El Regreso del Debate sobre Gaza en Colombia
El conflicto en Gaza parecía haber desaparecido de la agenda pública colombiana, desplazado por la tensión entre el presidente Gustavo Petro y el expresidente Donald Trump, así como por el inicio de la campaña electoral. No obstante, los recientes pronunciamientos de los precandidatos han reavivado una discusión que trasciende lo ideológico para enfocarse en aspectos jurídicos, políticos y humanitarios.
Posturas Controversiales de los Precandidatos
La negación o minimización del genocidio en Gaza por parte de siete de los nueve precandidatos de la coalición de derecha refleja una postura política alineada con su visión sobre el uso de la fuerza y el Derecho Internacional Humanitario (DIH). Esta actitud no es meramente externa, sino que se proyecta en la forma en que planean gobernar el país, manteniendo una distancia notable del respeto a las normas internacionales.
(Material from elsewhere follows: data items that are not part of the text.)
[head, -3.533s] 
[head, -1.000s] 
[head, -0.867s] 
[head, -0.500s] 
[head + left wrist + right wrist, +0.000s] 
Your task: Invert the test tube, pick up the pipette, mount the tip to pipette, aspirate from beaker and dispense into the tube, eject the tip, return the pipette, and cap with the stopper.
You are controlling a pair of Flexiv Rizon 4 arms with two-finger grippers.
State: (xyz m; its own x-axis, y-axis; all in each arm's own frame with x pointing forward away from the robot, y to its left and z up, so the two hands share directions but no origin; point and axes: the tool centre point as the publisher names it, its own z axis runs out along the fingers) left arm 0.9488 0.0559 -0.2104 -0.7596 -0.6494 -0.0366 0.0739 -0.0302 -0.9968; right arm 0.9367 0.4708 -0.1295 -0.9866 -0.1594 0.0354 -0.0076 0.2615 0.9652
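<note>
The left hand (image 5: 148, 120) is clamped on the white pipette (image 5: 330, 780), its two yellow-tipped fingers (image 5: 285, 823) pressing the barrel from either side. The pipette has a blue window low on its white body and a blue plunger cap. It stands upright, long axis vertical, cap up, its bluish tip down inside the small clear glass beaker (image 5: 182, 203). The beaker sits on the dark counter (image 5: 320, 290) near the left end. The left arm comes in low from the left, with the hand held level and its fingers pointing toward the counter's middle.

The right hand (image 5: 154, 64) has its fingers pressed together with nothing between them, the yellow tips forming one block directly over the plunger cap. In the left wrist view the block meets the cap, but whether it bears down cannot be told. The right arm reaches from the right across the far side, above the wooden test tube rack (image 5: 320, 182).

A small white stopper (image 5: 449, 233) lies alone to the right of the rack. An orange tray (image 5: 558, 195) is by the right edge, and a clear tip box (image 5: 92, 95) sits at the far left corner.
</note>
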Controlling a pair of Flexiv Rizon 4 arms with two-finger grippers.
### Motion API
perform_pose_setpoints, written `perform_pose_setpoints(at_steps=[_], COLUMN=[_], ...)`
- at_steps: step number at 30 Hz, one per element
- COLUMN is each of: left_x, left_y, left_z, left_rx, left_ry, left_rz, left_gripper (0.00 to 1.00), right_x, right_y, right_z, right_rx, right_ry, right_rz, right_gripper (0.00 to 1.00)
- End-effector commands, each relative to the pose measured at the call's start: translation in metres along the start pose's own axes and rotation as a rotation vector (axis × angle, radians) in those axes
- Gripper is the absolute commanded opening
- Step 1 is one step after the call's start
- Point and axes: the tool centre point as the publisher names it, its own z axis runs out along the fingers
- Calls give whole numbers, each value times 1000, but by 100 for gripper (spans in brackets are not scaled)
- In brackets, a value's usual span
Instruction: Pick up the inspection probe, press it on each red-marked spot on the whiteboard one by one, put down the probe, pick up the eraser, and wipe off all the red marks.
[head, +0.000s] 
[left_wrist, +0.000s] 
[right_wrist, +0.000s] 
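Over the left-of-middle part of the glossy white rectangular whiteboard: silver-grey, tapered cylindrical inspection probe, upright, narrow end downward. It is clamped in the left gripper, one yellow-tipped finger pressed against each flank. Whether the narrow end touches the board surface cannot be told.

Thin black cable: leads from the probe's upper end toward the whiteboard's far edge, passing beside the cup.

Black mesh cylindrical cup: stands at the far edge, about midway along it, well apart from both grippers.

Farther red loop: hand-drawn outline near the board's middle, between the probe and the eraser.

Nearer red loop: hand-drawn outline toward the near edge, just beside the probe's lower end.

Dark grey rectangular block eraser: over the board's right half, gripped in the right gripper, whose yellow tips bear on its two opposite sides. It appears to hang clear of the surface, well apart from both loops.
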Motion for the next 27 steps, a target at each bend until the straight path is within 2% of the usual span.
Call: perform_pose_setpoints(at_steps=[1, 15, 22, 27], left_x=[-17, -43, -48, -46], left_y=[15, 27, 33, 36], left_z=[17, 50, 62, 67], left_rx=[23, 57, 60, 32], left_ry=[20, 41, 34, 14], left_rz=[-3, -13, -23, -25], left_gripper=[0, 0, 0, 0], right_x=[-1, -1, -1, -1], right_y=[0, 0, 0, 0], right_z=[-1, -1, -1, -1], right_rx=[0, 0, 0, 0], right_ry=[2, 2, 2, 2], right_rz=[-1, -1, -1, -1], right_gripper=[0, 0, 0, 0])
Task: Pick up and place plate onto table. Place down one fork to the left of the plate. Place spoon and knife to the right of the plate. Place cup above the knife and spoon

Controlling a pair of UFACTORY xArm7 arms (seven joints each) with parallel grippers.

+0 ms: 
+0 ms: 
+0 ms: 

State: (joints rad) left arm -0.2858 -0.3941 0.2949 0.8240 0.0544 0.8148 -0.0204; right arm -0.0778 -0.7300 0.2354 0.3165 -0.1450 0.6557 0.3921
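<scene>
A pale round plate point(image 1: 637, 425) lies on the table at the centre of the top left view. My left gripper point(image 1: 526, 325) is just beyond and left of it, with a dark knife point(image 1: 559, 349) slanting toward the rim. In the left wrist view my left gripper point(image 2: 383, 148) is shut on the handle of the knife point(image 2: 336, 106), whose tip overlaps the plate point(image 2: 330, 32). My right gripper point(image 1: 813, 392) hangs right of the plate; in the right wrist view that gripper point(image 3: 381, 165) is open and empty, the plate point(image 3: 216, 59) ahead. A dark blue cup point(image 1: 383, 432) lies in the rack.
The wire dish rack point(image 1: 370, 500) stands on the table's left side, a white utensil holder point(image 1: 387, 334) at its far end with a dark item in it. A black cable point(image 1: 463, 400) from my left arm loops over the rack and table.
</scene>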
Informe Alarmante de la ONU
Un informe difundido el 6 de enero de 2026 por la Oficina del Alto Comisionado de las Naciones Unidas para los Derechos Humanos documenta la intensificación de la violencia sistemática contra la población palestina. Entre octubre de 2023 y septiembre de 2025, al menos 2.321 palestinos fueron asesinados en Cisjordania y Jerusalén Oriental, fuera de contextos de hostilidades armadas; de estos, 496 eran niños y niñas.
Además, más de 32.000 personas fueron desplazadas forzosamente, cientos de viviendas fueron destruidas y los ataques de colonos aumentaron en un 66 %. El documento concluye que estas acciones son parte de un régimen de dominación persistente, a pesar de un cese al fuego.
Agravamiento de la Situación en Gaza
Desde el pronunciamiento de la Corte Internacional de Justicia a principios de 2024 sobre el riesgo serio de genocidio en Gaza, las condiciones han ido en deterioro. Según un informe de octubre de 2025, más del 80 % de la población de Gaza ha sido desplazada, el sistema de salud ha colapsado y la destrucción de la infraestructura civil ha alcanzado niveles sin precedentes.
Justificaciones de la Violencia
Sin mostrar ningún tipo de vergüenza, los precandidatos han defendido la barbarie, justificando bombardeos que podrían afectar a niños y adolescentes bajo la premisa de la lucha contra el narcotráfico y el terrorismo. Este uso de la violencia se basa en una concepción militar rígida que ignora las normas internacionales.
Posturas de Precandidatos Específicos
Vicky Dávila ha alineado su negación del genocidio en Gaza con la política exterior de Estados Unidos, relativizando informes de la ONU. Por otro lado, Juan Manuel Galán, aunque con un tono más institucionalista, ha evitado condenar el genocidio y defendido la intervención extranjera en Colombia. Esta selección de principios se nota clara al invocar el derecho solo cuando no compromete a aliados internacionales.
Juan Carlos Pinzón, exministro de Defensa, ha respaldado bombardeos en presencia de civiles, alineando su enfoque con una doctrina de seguridad conocida en Colombia. Sus posturas generan preocupación debido a los efectos humanitarios a largo plazo.
Por su parte, Paloma Valencia ha defendido a Israel y negado el genocidio en Gaza sin ambigüedades, afirmando una política de seguridad basada en el uso de la fuerza militar. Su posición representa una concepción clara de la guerra que prioriza objetivos militares sobre la protección de civiles.
Consecuencias Humanitarias Desgarradoras
Para agosto de 2025, se había declarado oficialmente una hambruna en Gaza, con al menos 461 muertes relacionadas con la desnutrición. El informe de la ONU también reportó la muerte de más de 370 trabajadores humanitarios y ataques a instalaciones de la ONU, además de una drástica reducción de la ayuda humanitaria en un contexto de emergencia.
Implicaciones para la Política Colombiana
Las posturas de los precandidatos indican una disposición a justificar violaciones sistemáticas del DIH. Esta lógica también se ha reflejado en Colombia, donde crímenes de lesa humanidad como ejecuciones extrajudiciales se han minimizado. La situación despliega una imagen preocupante sobre el desconocimiento y desinterés por un país amorfo y diverso que pretenden gobernar.
A pesar de las diferencias en la retórica, todos los precandidatos comparten una visión que podría contribuir a respaldar regímenes que, histórica y sistemáticamente, violan el derecho internacional y los derechos humanos.